§ EXERCISE INSTRUCTIONS:
Copy nothing but the lines below running from the line containing "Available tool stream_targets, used" through the line containing "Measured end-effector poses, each", both end lines included.

§ DATA SEGMENT:
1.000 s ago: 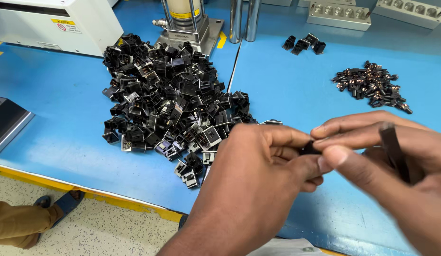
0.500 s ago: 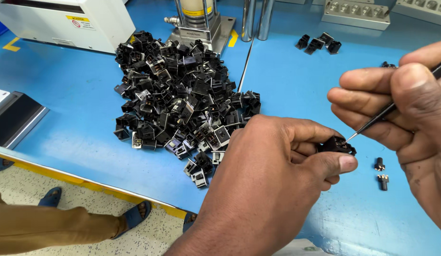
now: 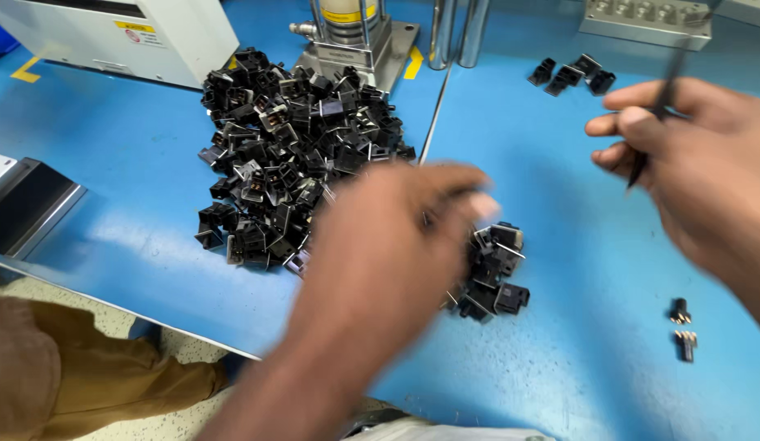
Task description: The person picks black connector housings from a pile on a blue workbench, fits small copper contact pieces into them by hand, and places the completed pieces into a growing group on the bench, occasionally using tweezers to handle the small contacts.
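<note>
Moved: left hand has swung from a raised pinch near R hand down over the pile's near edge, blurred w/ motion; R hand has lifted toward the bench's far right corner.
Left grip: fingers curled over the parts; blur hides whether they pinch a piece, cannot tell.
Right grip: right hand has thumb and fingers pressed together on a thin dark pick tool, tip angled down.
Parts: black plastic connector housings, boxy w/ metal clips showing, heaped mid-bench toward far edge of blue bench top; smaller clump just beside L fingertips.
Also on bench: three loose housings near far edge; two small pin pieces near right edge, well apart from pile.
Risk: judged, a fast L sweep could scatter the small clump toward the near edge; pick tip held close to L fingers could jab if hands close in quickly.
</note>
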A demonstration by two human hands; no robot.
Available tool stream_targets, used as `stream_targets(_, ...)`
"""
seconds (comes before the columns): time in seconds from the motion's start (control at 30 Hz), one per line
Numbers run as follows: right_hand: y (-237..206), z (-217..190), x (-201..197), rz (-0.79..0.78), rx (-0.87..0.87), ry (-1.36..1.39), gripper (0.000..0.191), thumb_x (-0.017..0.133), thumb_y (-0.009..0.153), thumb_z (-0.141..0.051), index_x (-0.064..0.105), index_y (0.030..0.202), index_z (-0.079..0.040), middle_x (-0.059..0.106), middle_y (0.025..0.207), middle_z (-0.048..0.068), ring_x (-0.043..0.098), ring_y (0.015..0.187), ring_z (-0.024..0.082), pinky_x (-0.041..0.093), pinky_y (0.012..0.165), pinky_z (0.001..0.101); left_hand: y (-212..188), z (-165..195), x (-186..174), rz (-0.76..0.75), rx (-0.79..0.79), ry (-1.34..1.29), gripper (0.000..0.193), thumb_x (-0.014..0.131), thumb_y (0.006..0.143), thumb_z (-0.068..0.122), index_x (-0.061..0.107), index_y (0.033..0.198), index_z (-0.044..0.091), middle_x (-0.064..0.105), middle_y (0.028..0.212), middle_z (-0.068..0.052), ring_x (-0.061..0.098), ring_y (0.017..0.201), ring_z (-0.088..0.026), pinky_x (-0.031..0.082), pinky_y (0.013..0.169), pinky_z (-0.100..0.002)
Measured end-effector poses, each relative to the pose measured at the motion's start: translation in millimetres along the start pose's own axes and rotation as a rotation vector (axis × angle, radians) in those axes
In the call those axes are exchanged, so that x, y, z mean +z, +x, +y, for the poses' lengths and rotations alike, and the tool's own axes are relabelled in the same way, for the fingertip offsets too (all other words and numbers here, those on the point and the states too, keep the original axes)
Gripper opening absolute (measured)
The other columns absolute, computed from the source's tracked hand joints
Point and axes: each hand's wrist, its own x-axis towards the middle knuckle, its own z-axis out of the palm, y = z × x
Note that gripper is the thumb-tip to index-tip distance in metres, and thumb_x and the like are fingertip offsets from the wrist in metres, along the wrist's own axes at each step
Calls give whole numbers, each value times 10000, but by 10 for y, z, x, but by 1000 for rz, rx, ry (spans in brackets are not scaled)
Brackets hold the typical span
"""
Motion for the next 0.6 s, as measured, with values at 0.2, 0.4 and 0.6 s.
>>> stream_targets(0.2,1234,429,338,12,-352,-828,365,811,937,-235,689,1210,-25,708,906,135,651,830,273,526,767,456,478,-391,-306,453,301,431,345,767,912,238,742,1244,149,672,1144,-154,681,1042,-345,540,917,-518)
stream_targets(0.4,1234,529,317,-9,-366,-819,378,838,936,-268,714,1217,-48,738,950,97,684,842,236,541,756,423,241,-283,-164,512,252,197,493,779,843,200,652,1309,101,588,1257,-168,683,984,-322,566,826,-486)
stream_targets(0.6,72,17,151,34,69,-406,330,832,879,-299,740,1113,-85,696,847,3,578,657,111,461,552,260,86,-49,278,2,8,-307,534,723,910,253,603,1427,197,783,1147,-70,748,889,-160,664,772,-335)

§ ANSWER TO THE PROBLEM:
Available tool stream_targets, used as `stream_targets(_, ...)`
"""
seconds (comes before the columns): time in seconds from the motion's start (control at 30 Hz), one per line
Numbers run as follows: right_hand: y (-237..206), z (-217..190), x (-201..197), rz (-0.79..0.78), rx (-0.87..0.87), ry (-1.36..1.39), gripper (0.000..0.191), thumb_x (-0.017..0.133), thumb_y (-0.009..0.153), thumb_z (-0.141..0.051), index_x (-0.064..0.105), index_y (0.030..0.202), index_z (-0.079..0.040), middle_x (-0.059..0.106), middle_y (0.025..0.207), middle_z (-0.048..0.068), ring_x (-0.043..0.098), ring_y (0.015..0.187), ring_z (-0.024..0.082), pinky_x (-0.041..0.093), pinky_y (0.012..0.165), pinky_z (0.001..0.101); left_hand: y (-212..188), z (-165..195), x (-186..174), rz (-0.76..0.75), rx (-0.79..0.79), ry (-1.34..1.29), gripper (0.000..0.193), thumb_x (-0.014..0.131), thumb_y (0.006..0.143), thumb_z (-0.068..0.122), index_x (-0.061..0.107), index_y (0.033..0.198), index_z (-0.044..0.091), middle_x (-0.064..0.105), middle_y (0.028..0.212), middle_z (-0.068..0.052), ring_x (-0.061..0.098), ring_y (0.017..0.201), ring_z (-0.088..0.026), pinky_x (-0.031..0.082), pinky_y (0.013..0.169), pinky_z (-0.100..0.002)
Measured end-effector poses, each relative to the pose measured at the motion's start: translation in millimetres along the start pose's own axes and rotation as a rotation vector (axis × angle, radians) in those axes

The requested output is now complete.